In full and word for word, print the data below.
━━━ Recorded information
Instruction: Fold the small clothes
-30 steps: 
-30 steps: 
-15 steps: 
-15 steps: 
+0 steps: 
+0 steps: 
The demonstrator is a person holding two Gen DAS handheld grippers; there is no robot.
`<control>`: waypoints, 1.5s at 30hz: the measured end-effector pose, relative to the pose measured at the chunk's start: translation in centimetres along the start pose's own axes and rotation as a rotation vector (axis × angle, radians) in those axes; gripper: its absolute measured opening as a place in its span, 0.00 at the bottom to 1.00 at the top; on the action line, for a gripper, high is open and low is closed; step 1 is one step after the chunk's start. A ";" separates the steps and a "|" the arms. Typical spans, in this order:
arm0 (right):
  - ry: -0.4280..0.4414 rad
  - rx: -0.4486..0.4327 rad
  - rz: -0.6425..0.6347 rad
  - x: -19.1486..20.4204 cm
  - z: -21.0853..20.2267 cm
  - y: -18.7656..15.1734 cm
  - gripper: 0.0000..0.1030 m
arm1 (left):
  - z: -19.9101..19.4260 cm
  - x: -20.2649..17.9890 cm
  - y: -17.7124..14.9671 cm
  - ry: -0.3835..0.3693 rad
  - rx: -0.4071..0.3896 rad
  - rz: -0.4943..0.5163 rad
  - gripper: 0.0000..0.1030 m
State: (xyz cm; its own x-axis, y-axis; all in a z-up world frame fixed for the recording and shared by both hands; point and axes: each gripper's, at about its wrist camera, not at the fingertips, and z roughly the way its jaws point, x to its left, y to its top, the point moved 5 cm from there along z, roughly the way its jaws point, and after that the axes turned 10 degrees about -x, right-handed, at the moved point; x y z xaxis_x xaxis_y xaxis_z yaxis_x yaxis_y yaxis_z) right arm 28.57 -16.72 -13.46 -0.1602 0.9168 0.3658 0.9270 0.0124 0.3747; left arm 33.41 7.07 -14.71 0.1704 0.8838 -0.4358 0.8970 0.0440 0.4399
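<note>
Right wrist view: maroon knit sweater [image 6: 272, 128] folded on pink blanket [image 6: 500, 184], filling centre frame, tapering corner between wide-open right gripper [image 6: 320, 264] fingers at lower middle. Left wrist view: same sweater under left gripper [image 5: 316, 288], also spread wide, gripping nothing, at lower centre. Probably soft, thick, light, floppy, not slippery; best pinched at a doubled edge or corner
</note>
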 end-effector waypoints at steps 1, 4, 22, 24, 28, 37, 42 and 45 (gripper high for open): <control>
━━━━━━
The completed task.
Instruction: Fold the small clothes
-30 steps: 
-30 steps: 
-15 steps: 
-15 steps: 
+0 steps: 
+0 steps: 
The demonstrator is a person holding two Gen DAS handheld grippers; there is no robot.
`<control>`: waypoints, 1.5s at 30hz: the measured end-effector pose, relative to the pose measured at the chunk's start: translation in centimetres along the start pose's own axes and rotation as a rotation vector (axis × angle, radians) in those axes; gripper: its absolute measured opening as a place in its span, 0.00 at the bottom to 1.00 at the top; on the action line, for a gripper, high is open and low is closed; step 1 is one step after the chunk's start. A ";" separates the steps and a "|" the arms. Typical spans, in this order:
arm0 (right):
  - ry: -0.4280..0.4414 rad
  - rx: -0.4486..0.4327 rad
  - rz: -0.6425..0.6347 rad
  - x: -19.1486..20.4204 cm
  - z: -21.0853..20.2267 cm
  - y: -18.7656..15.1734 cm
  - gripper: 0.0000..0.1030 m
arm1 (left):
  - z: -19.9101..19.4260 cm
  - x: -20.2649..17.9890 cm
  - y: -17.7124..14.9671 cm
  - ry: -0.3835..0.3693 rad
  - rx: -0.4071..0.3896 rad
  - rz: -0.4943..0.5163 rad
  - gripper: 0.0000..0.1030 m
State: (xyz cm; its own x-axis, y-axis; all in a z-up world frame fixed for the recording and shared by both hands; point and axes: each gripper's, at about its wrist camera, not at the fingertips, and z roughly the way its jaws point, x to its left, y to its top, the point moved 5 cm from there along z, roughly the way its jaws point, and after that the axes turned 10 degrees about -x, right-handed, at the moved point; x y z xaxis_x xaxis_y xaxis_z yaxis_x yaxis_y yaxis_z) right arm 28.57 -16.72 -13.46 -0.1602 0.9168 0.3658 0.9270 0.0124 0.3747; left arm 33.41 7.07 -14.71 0.1704 0.8838 -0.4358 0.8970 0.0440 0.4399
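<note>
Right wrist view: maroon knit sweater [image 6: 272, 128] folded on pink blanket [image 6: 500, 184], filling centre frame, tapering corner between wide-open right gripper [image 6: 320, 264] fingers at lower middle. Left wrist view: same sweater under left gripper [image 5: 316, 288], also spread wide, gripping nothing, at lower centre. Probably soft, thick, light, floppy, not slippery; best pinched at a doubled edge or corner
</note>
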 end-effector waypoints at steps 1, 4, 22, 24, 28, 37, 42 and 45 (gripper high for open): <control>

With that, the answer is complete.